--- Task statement ---
Pictures should be left out while the data beneath this task is written out word for word.
==== Raw data ====
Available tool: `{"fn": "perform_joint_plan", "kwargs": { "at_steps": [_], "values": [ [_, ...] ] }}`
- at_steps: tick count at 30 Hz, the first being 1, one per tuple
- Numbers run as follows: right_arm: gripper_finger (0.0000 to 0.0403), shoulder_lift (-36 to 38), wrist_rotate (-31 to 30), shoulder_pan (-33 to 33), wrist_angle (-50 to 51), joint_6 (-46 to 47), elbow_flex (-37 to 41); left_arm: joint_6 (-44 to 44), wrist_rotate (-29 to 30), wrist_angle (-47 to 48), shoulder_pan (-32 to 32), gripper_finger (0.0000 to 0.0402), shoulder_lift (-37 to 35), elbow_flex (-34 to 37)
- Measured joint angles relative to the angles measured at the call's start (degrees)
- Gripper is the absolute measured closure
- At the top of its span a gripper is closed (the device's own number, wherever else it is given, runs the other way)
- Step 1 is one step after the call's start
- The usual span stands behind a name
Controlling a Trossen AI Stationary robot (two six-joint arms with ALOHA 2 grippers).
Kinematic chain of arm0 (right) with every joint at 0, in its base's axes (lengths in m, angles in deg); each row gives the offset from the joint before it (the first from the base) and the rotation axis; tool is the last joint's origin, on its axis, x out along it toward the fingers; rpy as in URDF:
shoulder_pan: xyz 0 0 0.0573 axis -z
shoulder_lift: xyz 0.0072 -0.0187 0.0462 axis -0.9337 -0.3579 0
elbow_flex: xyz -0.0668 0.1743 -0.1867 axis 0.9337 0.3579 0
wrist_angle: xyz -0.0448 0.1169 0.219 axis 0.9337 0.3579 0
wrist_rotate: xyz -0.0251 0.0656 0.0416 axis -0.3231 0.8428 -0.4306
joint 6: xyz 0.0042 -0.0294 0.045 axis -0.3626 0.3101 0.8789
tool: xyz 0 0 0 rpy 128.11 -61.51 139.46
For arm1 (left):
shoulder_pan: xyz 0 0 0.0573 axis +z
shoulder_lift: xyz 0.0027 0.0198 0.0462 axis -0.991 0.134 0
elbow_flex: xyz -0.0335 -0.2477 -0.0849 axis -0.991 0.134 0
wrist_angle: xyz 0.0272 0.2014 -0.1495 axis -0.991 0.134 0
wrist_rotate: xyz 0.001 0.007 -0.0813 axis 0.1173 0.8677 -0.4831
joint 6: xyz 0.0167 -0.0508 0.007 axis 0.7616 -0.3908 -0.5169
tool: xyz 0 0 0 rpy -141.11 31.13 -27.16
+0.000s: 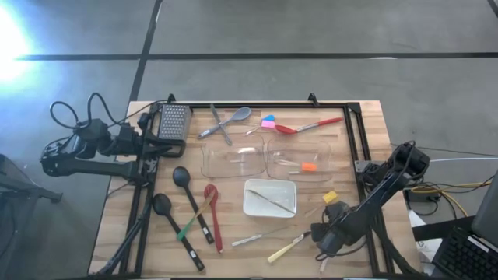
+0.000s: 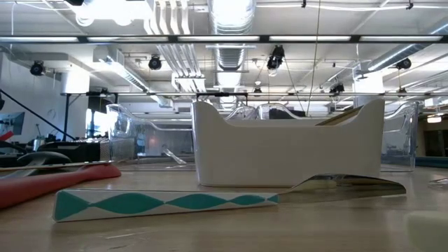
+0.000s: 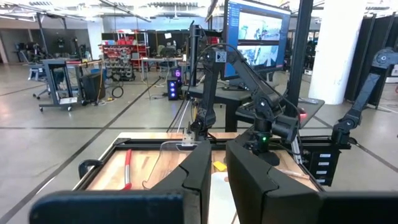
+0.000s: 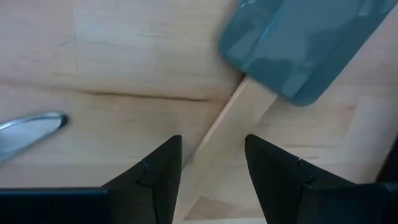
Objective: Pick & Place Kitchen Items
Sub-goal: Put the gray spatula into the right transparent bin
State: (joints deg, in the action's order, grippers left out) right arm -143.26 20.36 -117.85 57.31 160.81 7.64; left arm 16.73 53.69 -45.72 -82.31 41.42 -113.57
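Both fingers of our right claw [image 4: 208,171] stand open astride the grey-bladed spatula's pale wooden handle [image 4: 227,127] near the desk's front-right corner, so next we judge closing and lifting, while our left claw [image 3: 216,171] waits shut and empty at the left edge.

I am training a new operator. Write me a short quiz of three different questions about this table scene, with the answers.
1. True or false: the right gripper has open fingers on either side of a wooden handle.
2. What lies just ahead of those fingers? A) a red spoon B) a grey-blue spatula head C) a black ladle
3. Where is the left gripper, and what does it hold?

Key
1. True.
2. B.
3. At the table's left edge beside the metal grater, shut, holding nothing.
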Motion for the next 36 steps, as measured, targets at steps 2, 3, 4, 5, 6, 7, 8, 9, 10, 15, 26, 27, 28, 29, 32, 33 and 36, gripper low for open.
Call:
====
--- Answer ---
Available tool: `{"fn": "perform_joint_plan", "kwargs": { "at_steps": [_], "values": [ [_, ...] ] }}`
- at_steps: tick count at 30 Hz, the first being 1, one per tuple
- Numbers run as follows: right_arm: gripper_finger (0.0000 to 0.0403), shoulder_lift (-36 to 38), wrist_rotate (-31 to 30), shoulder_pan (-33 to 33), wrist_angle (-50 to 51), joint_6 (-46 to 47), elbow_flex (-37 to 41); left_arm: joint_6 (-44 to 44), wrist_rotate (-29 to 30), wrist_angle (-47 to 48), shoulder_pan (-32 to 32), gripper_finger (0.0000 to 0.0402), shoulder_lift (-37 to 35), elbow_flex (-34 to 37)
- Measured joint angles relative to the angles measured at the call's start (degrees)
- Gripper is the absolute measured closure
- At the top of its span a gripper is closed (the device's own number, wherever else it is given, runs the other way)
- Step 1 is one step after the call's start
- The usual span stands behind a name
Controlling a Trossen AI Stationary robot (two six-joint arms with ALOHA 2 grippers).
Kinematic chain of arm0 (right) with every joint at 0, in its base's axes (lengths in m, angles in deg); each row gives the offset from the joint before it (the first from the base) and the rotation axis; tool is the last joint's origin, on its axis, x out along it toward the fingers; rpy as in URDF:
shoulder_pan: xyz 0 0 0.0573 axis -z
shoulder_lift: xyz 0.0072 -0.0187 0.0462 axis -0.9337 -0.3579 0
elbow_flex: xyz -0.0668 0.1743 -0.1867 axis 0.9337 0.3579 0
wrist_angle: xyz -0.0448 0.1169 0.219 axis 0.9337 0.3579 0
wrist_rotate: xyz -0.0251 0.0656 0.0416 axis -0.3231 0.8428 -0.4306
joint 6: xyz 0.0042 -0.0294 0.045 axis -0.3626 0.3101 0.8789
tool: xyz 0 0 0 rpy 128.11 -61.51 139.46
For arm1 (left):
shoulder_pan: xyz 0 0 0.0573 axis +z
shoulder_lift: xyz 0.0027 0.0198 0.0462 axis -0.991 0.134 0
elbow_flex: xyz -0.0335 -0.2477 -0.0849 axis -0.991 0.134 0
wrist_angle: xyz 0.0272 0.2014 -0.1495 axis -0.991 0.134 0
wrist_rotate: xyz 0.001 0.007 -0.0813 axis 0.1173 0.8677 -0.4831
joint 6: xyz 0.0167 -0.0508 0.007 axis 0.7616 -0.3908 -0.5169
tool: xyz 0 0 0 rpy -141.11 31.13 -27.16
+0.000s: 
+0.000s: 
+0.000s: 
+0.000s: 
Objective: Pick & Place Kitchen Items
Sub-goal: Put the gray spatula into the right transparent bin
State: (joints deg, in the action's order, grippers left out) right arm -143.26 20.36 -117.85 57.31 160.81 7.64; left arm 16.73 53.69 -45.72 -82.31 41.42 -113.57
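Both fingers of our right claw [image 4: 208,171] stand open astride the grey-bladed spatula's pale wooden handle [image 4: 227,127] near the desk's front-right corner, so next we judge closing and lifting, while our left claw [image 3: 216,171] waits shut and empty at the left edge.

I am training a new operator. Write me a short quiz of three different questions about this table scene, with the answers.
1. True or false: the right gripper has open fingers on either side of a wooden handle.
2. What lies just ahead of those fingers? A) a red spoon B) a grey-blue spatula head C) a black ladle
3. Where is the left gripper, and what does it hold?

Key
1. True.
2. B.
3. At the table's left edge beside the metal grater, shut, holding nothing.
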Motion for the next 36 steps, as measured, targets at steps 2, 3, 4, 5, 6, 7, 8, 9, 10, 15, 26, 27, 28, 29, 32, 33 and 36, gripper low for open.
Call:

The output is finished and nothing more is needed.